Compensation for the wrongly convicted has been in the news recently. Just over a week ago, Indiana became the 34th state to pass a compensation law for exonerees—those found to be innocent of the crimes for which they were convicted.
That’s great—it really is. For a state to have a compensation statute is certainly better than not having one. But it begs the question:
How can the government possibly provide redress in the wake of a wrongful conviction?
Archie Williams was released from a Louisiana prison in March 2019 with the help of the Innocence Project New Orleans. It must have felt like a triumphant day for him and his supporters, when prosecutors joined a motion to vacate his convictions and he was exonerated. He was a free man.
The downside? He was convicted in 1983, and spent 36 years in prison for crimes he never committed.
And Williams is not alone; just this year, Clifford Williams, Jr. and Hubert Myers were recently exonerated in Florida after spending nearly 43 years wrongly incarcerated for murder. The average time spent in prison among exonerees is about 9 years, and at least 45 people have been exonerated after spending more than 30 years in prison.
What do we, as a society, owe these individuals?
(Photo: The exoneree stage from the 2019 Innocence Network Conference. Combined, these men and women spent more than 1,070 years incarcerated for crimes they did not commit.)
When I’ve spoken about wrongful convictions to students and members of the general public, a common question I’ve heard is something along the lines of, “Don’t they get a lot of money when they get out?”
The answer, generally, is no.
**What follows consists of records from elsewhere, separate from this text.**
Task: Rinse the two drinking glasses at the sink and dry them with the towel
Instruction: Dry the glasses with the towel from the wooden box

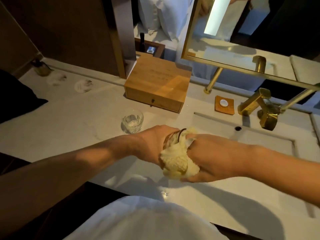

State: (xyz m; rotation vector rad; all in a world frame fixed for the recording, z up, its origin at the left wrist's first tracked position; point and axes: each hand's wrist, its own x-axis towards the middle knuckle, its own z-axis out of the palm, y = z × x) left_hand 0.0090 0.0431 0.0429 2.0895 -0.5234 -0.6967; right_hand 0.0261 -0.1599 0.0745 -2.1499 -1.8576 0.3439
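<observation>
My left hand (152, 142) grips a drinking glass (171, 138), tilted on its side above the counter's front, its rim toward the right. A cream towel (176, 161) is bunched around and into that glass, and my right hand (213, 158) presses it there, fingers pushed into the cloth. Most of the held glass is hidden by hand and towel. The second glass (133, 122) stands upright on the white counter (69, 127), just beyond my left hand and apart from it.
A wooden drawer box (157, 85) stands at the back of the counter. The white sink basin (266, 142) lies to the right under a gold faucet (254, 106). A wooden coaster (224, 103) rests behind the basin. A gold-framed mirror (242, 32) hangs above.
</observation>
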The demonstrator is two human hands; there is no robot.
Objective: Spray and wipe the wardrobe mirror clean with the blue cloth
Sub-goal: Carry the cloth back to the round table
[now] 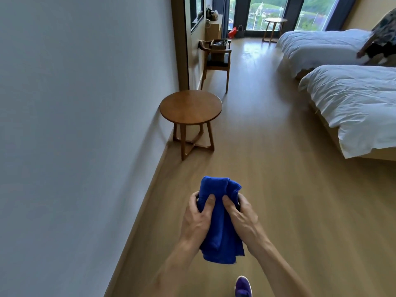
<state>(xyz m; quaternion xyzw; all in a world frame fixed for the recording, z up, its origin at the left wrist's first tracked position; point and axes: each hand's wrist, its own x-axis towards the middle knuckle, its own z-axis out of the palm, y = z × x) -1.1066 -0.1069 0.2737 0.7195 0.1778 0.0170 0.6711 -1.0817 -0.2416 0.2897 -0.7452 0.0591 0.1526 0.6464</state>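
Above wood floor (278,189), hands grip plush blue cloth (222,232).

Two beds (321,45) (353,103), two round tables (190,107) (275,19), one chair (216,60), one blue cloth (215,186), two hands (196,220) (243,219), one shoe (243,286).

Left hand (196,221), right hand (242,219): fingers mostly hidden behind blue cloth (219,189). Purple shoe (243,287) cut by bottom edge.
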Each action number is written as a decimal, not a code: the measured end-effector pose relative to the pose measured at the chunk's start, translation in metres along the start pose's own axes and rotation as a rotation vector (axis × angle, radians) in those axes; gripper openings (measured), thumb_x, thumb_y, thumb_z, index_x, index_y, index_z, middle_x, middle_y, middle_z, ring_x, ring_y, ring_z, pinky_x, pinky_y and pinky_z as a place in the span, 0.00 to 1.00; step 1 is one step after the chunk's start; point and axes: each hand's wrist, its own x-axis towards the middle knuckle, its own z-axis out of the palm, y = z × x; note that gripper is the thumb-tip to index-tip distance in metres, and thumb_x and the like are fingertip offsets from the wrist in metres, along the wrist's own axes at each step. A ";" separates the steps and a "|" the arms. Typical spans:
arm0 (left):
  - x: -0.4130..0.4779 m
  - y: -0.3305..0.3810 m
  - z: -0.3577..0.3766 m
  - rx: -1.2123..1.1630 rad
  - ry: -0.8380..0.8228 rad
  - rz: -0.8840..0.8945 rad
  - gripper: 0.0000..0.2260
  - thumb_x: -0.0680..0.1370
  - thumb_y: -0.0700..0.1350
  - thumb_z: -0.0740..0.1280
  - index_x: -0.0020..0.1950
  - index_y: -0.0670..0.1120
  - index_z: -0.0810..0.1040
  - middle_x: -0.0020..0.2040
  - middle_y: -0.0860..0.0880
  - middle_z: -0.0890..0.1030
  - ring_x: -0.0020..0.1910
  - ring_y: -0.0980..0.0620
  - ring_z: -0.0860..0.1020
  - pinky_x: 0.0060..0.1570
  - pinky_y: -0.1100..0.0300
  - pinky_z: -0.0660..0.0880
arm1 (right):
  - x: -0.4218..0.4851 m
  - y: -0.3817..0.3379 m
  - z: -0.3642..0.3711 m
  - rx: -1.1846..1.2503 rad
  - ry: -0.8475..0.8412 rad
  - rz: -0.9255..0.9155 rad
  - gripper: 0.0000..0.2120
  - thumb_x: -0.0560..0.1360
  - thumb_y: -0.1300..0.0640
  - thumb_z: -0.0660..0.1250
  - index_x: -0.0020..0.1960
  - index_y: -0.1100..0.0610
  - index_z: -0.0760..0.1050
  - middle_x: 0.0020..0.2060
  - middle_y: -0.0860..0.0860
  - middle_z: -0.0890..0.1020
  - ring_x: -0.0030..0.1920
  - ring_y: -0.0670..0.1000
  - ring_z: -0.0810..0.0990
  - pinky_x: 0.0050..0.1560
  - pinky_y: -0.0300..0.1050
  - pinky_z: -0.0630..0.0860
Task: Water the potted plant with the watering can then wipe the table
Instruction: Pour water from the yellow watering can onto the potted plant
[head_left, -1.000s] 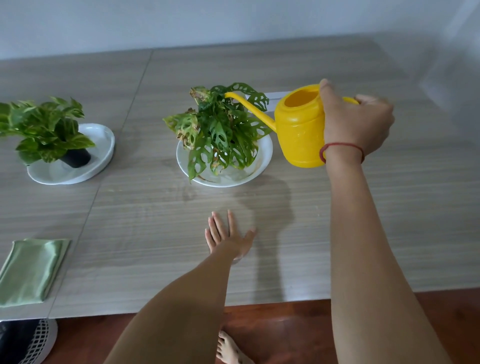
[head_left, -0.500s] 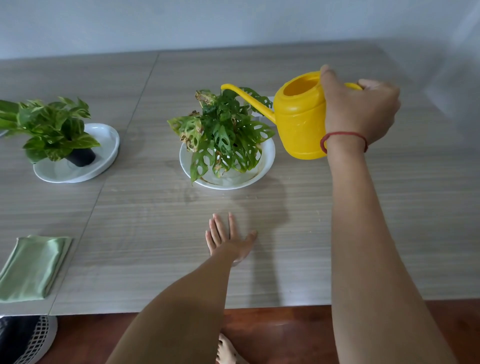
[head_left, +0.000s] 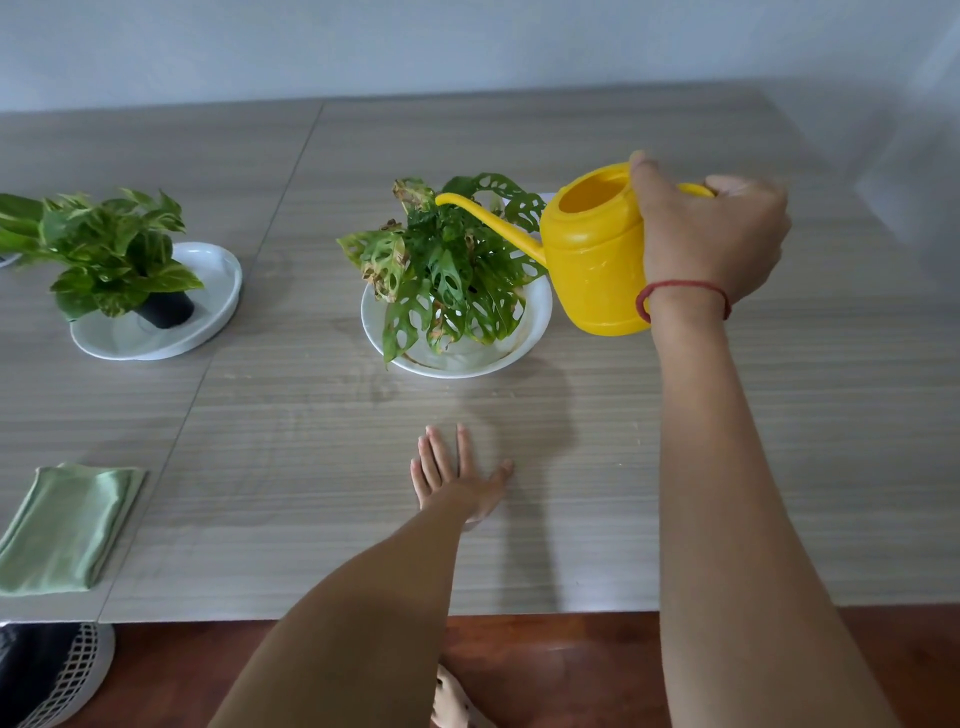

Or, at least, very rarely.
Certainly, we occasionally hear the story about the wrongly convicted winning large civil lawsuits, but success rates are low, and pursuing litigation requires time and resources that are unavailable to many exonerees. The truth is that those cases we hear are the exceptions, not the rule.
The rule is that exonerees get little, if anything, when they’re released.
Indiana’s new compensation law provides $50,000 per year of wrongful incarceration to eligible exonerees. A few states offer more; Texas, for example, offers $80,000 per year. But many offer less. Louisiana, where Williams was convicted, offers eligible exonerees $25,000 per year, but the award is capped at $250,000. Even worse, Wisconsin offers only $5,000 per year with a limit of $25,000, and New Hampshire offers a maximum amount of $20,000, regardless of time served. Montana’s law does not provide a monetary award, instead offering educational aid to attend a college or university.
But, for now, let’s set aside the insultingly-low amounts from these last few states, and assume that every law will eventually reach or exceed the level of compensation provided in Indiana’s new law. Even so, is it enough?
When Williams was arrested in January 1983, the world was a fundamentally different place. To put this into perspective, at the time of his arrest, Ronald Reagan was the U.S. President; personal computers, cell phones, and the Internet had technically been invented, in the loosest sense, but not yet the ubiquitous technologies they’ve come to be; the American car market was on the upswing; Michael Jackson’s Thriller was still new; and we were still months away from the first Mario Bros. game and the finale of the original Star Wars trilogy.
The world he recently reentered as a free man, and in which he must now find his way, is changed. Certainly, financial compensation—and a significant amount of it, at that—is well-deserved and would alleviate some of the transitional struggles faced upon reentry. But money is not enough.
Williams, like all exonerees, also carries with him the baggage of (wrongful) incarceration; the physical, psychological, and emotional scars that result from protracted legal struggles and imprisonment. In their wonderful book, Life After Death Row, Saundra Westervelt and Kimberly Cook document the many challenges faced by death row exonerees, though the experiences may translate to anyone who is imprisoned and later exonerated. Their work makes clear that financial compensation, while necessary and helpful, is not sufficient. Instead, “compensation” laws must account for the additional programs and services—often available to parolees and probationers—that exonerees need.
In addition to a monetary award, Indiana’s new compensation law provides access to some additional reintegration programs and resources. Several states do the same. Such services should not be seen merely as additional benefits, but as necessary components of a sound policy. We must conceptualize compensation as more than financial assistance, but as a full-fledged reintegration plan.
For people like Archie Williams, Clifford Williams, Jr., Hubert Myers, and the more than 2,400 other exonerees, it’s the least they deserve.